• _Goal of the exercise_
The data shown below should all be retyped exactly.

• _Supplied information_
────────────────

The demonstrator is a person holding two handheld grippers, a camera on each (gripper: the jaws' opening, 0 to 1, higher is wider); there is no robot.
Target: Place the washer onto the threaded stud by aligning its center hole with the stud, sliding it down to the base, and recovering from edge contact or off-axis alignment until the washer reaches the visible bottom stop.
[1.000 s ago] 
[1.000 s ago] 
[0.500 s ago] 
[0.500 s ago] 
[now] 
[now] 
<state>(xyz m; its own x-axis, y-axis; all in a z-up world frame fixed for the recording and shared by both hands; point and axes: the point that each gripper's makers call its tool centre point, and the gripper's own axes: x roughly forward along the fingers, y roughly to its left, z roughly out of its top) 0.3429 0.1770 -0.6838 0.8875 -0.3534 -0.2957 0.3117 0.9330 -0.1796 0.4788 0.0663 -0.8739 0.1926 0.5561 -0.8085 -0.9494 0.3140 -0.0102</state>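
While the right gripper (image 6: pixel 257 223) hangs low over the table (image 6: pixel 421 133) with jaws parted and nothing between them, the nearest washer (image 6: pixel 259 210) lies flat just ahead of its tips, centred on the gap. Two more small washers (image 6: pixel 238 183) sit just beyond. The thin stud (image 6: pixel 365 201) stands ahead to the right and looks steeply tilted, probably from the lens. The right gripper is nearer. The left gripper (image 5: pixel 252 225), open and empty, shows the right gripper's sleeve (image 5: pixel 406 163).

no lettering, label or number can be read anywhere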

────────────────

• _Task solution_
The demonstrator is a person holding two handheld grippers, a camera on each (gripper: the jaws' opening, 0 to 1, higher is wider); there is no robot.
Target: Place the washer onto the threaded stud by aligning its center hole with the stud, sliding it down to the base, and recovering from edge contact or off-axis alignment until the washer reaches the visible bottom stop.
[1.000 s ago] 
[1.000 s ago] 
[0.500 s ago] 
[0.500 s ago] 
[now] 
[now] 
<state>(xyz m; its own x-axis, y-axis; all in a z-up world frame fixed for the recording and shared by both hands; point and axes: the point that each gripper's makers call its tool centre point, and the gripper's own axes: x roughly forward along the fingers, y roughly to its left, z roughly out of its top) 0.3429 0.1770 -0.6838 0.8875 -0.3534 -0.2957 0.3117 0.9330 -0.1796 0.4788 0.0663 -0.8739 0.1926 0.5561 -0.8085 -0.9494 0.3140 -0.0102</state>
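While the right gripper (image 6: pixel 257 223) hangs low over the table (image 6: pixel 421 133) with jaws parted and nothing between them, the nearest washer (image 6: pixel 259 210) lies flat just ahead of its tips, centred on the gap. Two more small washers (image 6: pixel 238 183) sit just beyond. The thin stud (image 6: pixel 365 201) stands ahead to the right and looks steeply tilted, probably from the lens. The right gripper is nearer. The left gripper (image 5: pixel 252 225), open and empty, shows the right gripper's sleeve (image 5: pixel 406 163).

no lettering, label or number can be read anywhere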

Nothing more is required for this exercise.